• [About this exercise] Which lines of the entries hold the string "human"? Copy each one.

Records excerpted from a collection:

*****

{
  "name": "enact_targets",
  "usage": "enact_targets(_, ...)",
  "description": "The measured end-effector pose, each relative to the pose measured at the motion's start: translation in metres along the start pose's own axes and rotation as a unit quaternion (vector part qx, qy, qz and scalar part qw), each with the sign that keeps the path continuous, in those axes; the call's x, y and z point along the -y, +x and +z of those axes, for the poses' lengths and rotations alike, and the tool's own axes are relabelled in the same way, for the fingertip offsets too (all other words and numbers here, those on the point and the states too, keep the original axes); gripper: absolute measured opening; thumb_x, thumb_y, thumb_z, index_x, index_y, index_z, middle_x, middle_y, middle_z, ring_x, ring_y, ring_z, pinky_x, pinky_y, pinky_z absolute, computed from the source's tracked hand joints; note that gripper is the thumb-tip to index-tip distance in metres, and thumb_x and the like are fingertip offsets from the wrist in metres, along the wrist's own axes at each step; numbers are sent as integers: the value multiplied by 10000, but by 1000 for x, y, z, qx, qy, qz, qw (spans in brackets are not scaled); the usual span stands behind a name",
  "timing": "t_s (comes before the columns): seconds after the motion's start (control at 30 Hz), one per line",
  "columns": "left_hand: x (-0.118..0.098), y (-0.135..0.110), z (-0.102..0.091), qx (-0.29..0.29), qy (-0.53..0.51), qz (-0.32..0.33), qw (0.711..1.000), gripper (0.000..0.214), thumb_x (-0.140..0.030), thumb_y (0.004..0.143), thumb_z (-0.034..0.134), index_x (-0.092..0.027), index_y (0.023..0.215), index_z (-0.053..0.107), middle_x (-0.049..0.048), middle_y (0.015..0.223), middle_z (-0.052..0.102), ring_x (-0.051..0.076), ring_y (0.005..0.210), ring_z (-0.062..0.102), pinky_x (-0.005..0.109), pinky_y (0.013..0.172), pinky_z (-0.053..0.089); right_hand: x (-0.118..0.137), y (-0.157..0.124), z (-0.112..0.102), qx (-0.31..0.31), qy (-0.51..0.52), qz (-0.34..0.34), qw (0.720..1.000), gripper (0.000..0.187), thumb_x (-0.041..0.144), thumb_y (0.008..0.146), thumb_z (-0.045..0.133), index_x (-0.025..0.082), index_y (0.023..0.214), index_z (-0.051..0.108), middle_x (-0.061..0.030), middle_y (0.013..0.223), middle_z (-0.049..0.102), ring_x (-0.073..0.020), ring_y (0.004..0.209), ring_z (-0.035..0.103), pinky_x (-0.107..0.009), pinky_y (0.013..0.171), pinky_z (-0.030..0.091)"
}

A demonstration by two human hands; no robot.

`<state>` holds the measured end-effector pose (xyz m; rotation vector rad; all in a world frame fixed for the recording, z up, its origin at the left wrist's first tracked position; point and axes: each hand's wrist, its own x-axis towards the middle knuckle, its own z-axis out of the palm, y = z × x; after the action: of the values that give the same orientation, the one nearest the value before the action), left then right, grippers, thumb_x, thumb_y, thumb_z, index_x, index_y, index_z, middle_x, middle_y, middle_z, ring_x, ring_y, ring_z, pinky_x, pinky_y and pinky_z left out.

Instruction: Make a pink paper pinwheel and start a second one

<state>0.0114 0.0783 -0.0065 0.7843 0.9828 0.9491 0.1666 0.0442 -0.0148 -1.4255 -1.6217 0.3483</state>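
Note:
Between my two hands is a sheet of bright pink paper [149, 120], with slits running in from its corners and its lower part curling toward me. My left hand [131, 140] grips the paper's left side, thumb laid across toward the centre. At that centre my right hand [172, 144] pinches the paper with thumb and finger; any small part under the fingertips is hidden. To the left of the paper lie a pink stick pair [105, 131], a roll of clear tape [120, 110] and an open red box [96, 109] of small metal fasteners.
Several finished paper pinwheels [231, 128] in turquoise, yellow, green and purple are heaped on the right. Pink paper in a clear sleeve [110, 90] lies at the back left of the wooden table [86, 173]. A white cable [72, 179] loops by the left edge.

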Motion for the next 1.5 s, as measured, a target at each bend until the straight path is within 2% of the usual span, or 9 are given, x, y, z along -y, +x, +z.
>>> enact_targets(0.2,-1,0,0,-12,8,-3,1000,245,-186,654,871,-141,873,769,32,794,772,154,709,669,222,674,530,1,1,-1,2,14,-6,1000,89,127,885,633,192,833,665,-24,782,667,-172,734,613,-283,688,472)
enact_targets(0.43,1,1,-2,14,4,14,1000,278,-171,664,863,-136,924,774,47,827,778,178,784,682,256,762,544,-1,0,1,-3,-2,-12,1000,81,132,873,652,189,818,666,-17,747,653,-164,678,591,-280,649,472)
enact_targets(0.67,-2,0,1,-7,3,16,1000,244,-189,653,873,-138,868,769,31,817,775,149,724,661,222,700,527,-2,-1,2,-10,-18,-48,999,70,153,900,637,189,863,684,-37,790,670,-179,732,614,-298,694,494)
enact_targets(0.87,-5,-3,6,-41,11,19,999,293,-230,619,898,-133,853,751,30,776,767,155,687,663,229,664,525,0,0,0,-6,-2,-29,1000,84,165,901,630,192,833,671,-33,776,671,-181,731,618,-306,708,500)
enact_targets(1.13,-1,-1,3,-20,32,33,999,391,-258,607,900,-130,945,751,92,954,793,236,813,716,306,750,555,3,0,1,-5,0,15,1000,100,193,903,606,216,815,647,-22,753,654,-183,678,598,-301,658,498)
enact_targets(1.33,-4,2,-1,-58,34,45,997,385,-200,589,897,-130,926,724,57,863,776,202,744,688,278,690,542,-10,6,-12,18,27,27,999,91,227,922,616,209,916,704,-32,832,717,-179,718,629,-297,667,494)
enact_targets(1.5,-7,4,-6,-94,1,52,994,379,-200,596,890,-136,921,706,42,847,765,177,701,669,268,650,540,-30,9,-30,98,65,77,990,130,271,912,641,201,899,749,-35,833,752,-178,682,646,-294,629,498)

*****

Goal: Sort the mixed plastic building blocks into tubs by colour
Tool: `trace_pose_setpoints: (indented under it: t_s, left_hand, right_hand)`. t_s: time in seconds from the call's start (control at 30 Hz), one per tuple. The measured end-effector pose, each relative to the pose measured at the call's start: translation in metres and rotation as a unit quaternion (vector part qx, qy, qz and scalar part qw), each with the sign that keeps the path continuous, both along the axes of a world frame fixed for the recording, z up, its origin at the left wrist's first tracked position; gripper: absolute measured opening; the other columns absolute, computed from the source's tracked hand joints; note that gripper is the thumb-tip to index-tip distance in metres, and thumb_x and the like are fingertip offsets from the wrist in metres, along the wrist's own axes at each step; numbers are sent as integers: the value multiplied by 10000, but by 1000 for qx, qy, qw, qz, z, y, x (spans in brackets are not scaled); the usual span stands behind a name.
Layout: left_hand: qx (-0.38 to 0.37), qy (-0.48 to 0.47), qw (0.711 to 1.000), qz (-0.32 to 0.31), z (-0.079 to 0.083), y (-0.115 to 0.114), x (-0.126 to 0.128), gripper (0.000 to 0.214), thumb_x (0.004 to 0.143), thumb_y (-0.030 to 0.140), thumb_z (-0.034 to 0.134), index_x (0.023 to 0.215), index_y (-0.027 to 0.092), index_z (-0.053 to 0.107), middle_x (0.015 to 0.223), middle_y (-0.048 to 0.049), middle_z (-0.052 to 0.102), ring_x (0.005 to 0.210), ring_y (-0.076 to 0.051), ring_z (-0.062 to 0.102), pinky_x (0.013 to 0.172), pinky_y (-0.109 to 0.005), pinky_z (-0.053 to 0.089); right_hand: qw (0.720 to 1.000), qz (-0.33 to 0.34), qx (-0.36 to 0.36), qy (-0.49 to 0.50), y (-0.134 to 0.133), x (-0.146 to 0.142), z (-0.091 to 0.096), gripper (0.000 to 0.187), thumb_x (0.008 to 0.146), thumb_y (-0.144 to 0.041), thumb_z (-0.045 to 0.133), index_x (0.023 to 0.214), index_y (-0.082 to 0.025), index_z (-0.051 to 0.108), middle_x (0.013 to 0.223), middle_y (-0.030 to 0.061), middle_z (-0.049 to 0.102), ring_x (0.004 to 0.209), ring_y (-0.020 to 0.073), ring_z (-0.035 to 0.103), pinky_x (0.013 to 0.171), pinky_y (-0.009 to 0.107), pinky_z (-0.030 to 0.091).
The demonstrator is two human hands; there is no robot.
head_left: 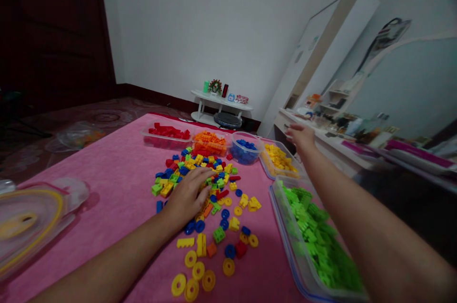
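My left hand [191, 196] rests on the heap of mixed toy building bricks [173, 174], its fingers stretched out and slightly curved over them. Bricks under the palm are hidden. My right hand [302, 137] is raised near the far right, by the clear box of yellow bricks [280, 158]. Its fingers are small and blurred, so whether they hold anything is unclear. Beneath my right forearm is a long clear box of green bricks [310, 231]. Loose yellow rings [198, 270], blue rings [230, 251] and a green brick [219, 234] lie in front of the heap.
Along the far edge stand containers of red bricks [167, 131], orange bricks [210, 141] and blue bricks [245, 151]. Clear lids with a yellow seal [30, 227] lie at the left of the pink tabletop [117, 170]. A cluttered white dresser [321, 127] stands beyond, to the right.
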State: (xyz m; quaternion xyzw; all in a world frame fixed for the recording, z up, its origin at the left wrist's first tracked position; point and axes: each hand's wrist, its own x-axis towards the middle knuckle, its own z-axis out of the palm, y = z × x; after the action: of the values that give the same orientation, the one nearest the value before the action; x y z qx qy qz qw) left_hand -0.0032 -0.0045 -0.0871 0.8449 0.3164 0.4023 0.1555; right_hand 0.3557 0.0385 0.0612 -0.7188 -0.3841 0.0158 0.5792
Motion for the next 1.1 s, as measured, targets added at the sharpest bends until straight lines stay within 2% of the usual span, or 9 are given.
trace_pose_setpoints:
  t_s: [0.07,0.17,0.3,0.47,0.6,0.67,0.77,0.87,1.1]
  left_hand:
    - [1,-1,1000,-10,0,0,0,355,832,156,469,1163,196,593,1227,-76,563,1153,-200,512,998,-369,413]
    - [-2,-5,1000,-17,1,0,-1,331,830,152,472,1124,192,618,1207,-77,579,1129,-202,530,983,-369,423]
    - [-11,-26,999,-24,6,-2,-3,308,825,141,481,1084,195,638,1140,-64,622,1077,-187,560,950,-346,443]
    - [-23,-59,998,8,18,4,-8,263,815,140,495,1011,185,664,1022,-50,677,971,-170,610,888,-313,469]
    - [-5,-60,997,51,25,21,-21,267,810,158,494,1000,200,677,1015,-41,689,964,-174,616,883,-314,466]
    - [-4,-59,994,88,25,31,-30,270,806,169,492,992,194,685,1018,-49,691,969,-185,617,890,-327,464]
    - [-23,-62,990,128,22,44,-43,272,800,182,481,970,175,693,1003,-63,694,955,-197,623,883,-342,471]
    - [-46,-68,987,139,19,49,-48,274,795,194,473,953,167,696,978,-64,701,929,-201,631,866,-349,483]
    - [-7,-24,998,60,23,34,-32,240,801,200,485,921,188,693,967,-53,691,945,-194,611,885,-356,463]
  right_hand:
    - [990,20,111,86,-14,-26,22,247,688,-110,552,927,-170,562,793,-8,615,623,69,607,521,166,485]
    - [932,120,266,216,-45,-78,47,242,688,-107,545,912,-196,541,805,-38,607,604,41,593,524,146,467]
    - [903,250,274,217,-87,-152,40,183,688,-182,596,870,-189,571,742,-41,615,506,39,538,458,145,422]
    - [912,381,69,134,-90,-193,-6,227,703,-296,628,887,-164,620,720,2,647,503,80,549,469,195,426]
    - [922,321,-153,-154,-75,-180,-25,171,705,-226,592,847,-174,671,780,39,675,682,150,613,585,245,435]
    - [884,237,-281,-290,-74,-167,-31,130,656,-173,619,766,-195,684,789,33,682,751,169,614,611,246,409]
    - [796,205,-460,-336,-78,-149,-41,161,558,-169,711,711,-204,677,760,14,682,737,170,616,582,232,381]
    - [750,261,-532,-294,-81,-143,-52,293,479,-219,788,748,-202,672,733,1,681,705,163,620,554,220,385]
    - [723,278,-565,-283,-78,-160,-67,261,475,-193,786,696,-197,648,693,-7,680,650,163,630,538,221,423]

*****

• [Response]
A demonstration by two human hands; no robot.
The demonstrator is two human hands; there is no robot.

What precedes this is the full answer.